> _Directions for this task_: When you copy the records, keep every word exact and leave the pictures out.

> _Records shown_:
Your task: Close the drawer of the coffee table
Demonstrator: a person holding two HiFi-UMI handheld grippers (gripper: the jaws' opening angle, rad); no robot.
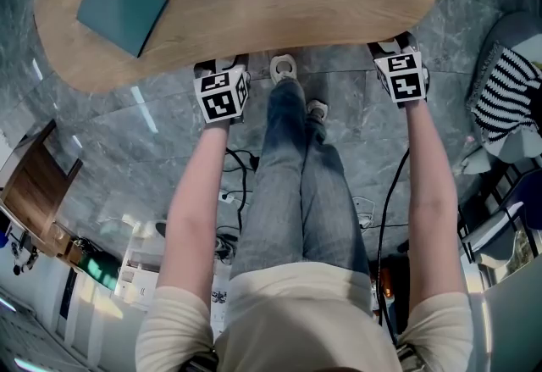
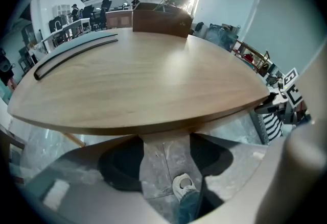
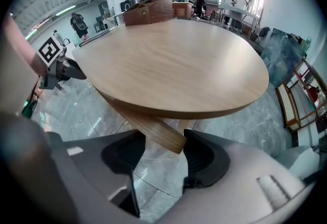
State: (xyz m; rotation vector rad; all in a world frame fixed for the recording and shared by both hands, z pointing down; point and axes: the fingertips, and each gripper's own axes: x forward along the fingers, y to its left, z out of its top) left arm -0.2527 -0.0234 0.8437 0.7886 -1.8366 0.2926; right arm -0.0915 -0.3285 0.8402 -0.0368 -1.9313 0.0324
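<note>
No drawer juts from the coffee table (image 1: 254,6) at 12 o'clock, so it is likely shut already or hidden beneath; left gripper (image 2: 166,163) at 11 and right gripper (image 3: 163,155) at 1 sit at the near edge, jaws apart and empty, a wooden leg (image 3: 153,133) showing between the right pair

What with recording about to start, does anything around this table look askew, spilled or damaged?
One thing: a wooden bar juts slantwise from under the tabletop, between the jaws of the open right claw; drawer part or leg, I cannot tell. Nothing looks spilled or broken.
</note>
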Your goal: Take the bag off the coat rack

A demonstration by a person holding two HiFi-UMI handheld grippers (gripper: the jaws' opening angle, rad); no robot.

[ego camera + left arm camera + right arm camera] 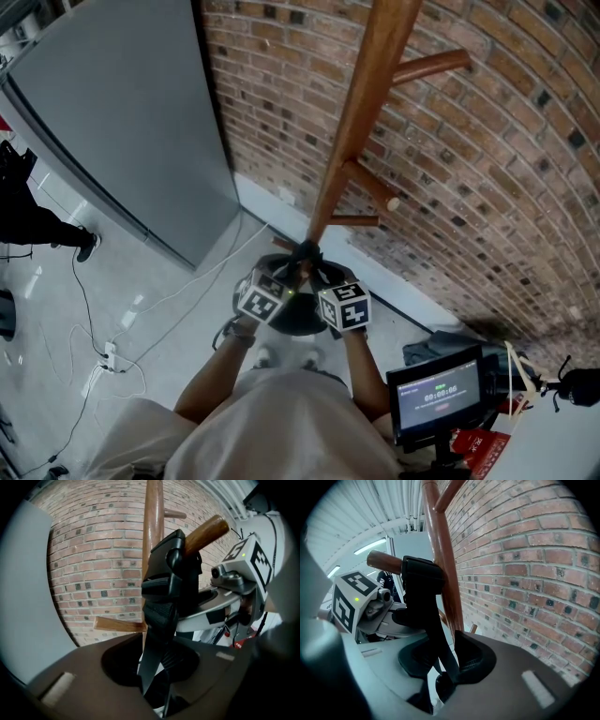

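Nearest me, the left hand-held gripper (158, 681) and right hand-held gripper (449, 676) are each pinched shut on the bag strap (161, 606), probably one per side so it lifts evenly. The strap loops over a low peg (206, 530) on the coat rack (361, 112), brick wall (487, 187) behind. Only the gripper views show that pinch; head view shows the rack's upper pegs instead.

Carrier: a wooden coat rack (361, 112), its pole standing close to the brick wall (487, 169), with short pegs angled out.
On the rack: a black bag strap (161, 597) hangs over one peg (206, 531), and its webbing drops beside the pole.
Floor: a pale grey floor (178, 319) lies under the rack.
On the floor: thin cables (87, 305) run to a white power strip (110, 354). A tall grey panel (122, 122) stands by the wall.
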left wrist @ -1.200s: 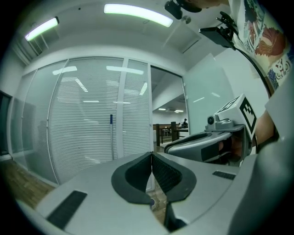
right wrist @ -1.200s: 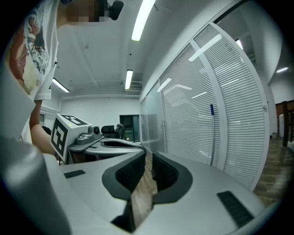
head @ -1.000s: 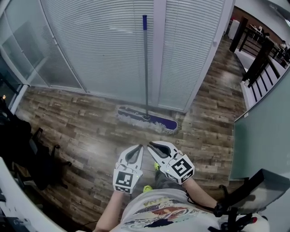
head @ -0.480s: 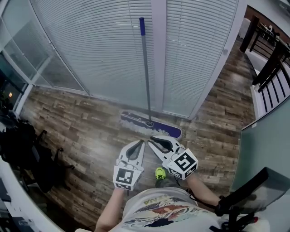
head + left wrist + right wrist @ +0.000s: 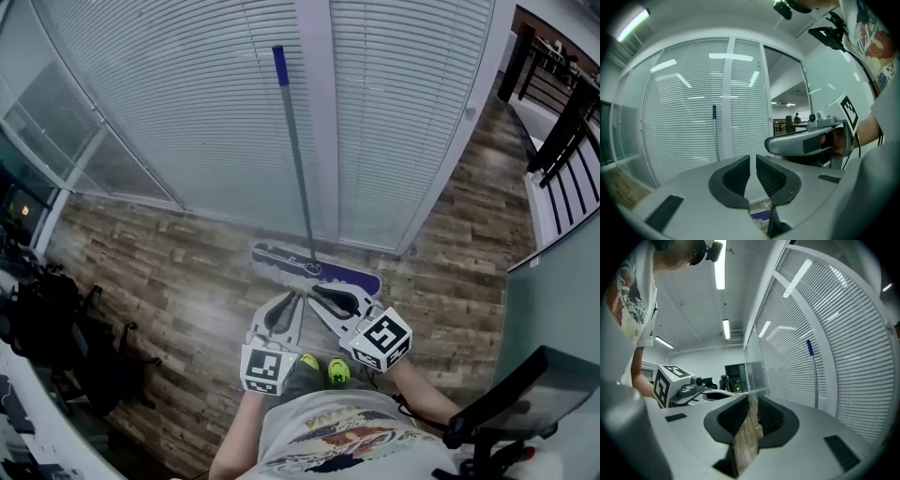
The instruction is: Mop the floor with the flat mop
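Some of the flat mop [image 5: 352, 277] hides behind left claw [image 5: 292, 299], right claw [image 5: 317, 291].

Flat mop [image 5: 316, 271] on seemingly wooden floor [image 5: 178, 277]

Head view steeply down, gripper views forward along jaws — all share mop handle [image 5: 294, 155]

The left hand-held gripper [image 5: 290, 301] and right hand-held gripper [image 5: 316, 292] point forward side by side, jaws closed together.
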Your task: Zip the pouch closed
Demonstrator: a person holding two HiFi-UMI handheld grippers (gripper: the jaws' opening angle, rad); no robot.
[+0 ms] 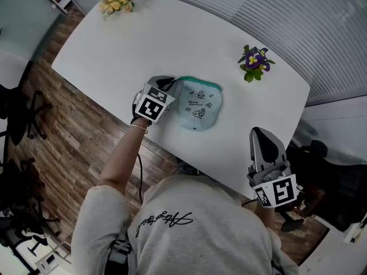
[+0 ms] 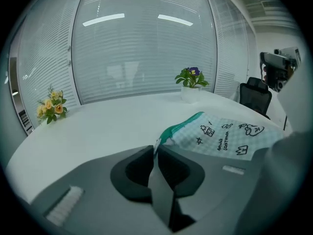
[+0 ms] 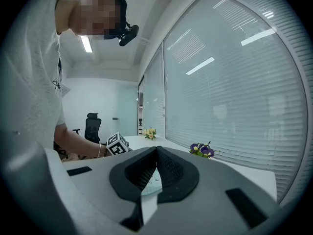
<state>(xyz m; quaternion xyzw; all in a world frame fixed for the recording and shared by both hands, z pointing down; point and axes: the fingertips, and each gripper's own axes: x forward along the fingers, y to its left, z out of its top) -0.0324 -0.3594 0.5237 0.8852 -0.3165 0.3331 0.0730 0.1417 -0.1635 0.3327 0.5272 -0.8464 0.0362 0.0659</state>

> _Result of this task_:
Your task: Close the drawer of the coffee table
Demonstrator: a person holding two HiFi-UMI handheld grippers (gripper: the jaws' opening angle, rad); no robot.
State: (xyz m; rotation vector rad; all in a world frame fixed for the recording and shared by both hands, z pointing down; point and axes: the fingertips, and each gripper's own axes: x forward along the fingers, y to its left, z out of its top) left arm -0.2527 -0.0234 0.8437 0.7886 -1.8366 0.2926; right arm -0.0915 -0.3285 0.8402 -0.0368 -1.9313 0.0324
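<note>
No drawer juts from the coffee table (image 1: 254,6) at 12 o'clock, so it is likely shut already or hidden beneath; left gripper (image 2: 166,163) at 11 and right gripper (image 3: 163,155) at 1 sit at the near edge, jaws apart and empty, a wooden leg (image 3: 153,133) showing between the right pair

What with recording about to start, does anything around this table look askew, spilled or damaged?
One thing: a wooden bar juts slantwise from under the tabletop, between the jaws of the open right claw; drawer part or leg, I cannot tell. Nothing looks spilled or broken.
</note>
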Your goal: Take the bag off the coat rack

A demonstration by a person holding two HiFi-UMI handheld grippers (gripper: the jaws' opening angle, rad); no robot.

[ego camera + left arm camera + right arm camera] 

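Nearest me, the left hand-held gripper (158, 681) and right hand-held gripper (449, 676) are each pinched shut on the bag strap (161, 606), probably one per side so it lifts evenly. The strap loops over a low peg (206, 530) on the coat rack (361, 112), brick wall (487, 187) behind. Only the gripper views show that pinch; head view shows the rack's upper pegs instead.

Carrier: a wooden coat rack (361, 112), its pole standing close to the brick wall (487, 169), with short pegs angled out.
On the rack: a black bag strap (161, 597) hangs over one peg (206, 531), and its webbing drops beside the pole.
Floor: a pale grey floor (178, 319) lies under the rack.
On the floor: thin cables (87, 305) run to a white power strip (110, 354). A tall grey panel (122, 122) stands by the wall.
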left wrist @ -1.200s: 
right wrist @ -1.200s: 
head @ -1.000s: 
head @ -0.480s: 
head + left wrist + right wrist @ +0.000s: 
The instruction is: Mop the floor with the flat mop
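Some of the flat mop [image 5: 352, 277] hides behind left claw [image 5: 292, 299], right claw [image 5: 317, 291].

Flat mop [image 5: 316, 271] on seemingly wooden floor [image 5: 178, 277]

Head view steeply down, gripper views forward along jaws — all share mop handle [image 5: 294, 155]

The left hand-held gripper [image 5: 290, 301] and right hand-held gripper [image 5: 316, 292] point forward side by side, jaws closed together.
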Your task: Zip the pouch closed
Demonstrator: a person holding two HiFi-UMI handheld grippers (gripper: the jaws' opening angle, rad); no robot.
[+0 ms] 
[+0 ms] 
[+0 ms] 
<state>(xyz m; quaternion xyzw; all in a world frame fixed for the recording and shared by both hands, z pointing down; point and axes: the fingertips, and each gripper's own axes: x forward along the fingers, y to its left, z out of its top) -0.0324 -0.3594 0.5237 0.8852 -0.3165 0.3331 0.0730 0.1417 -0.1635 0.3327 0.5272 -0.8464 0.0362 0.0659</state>

This is the complete answer to the exercise.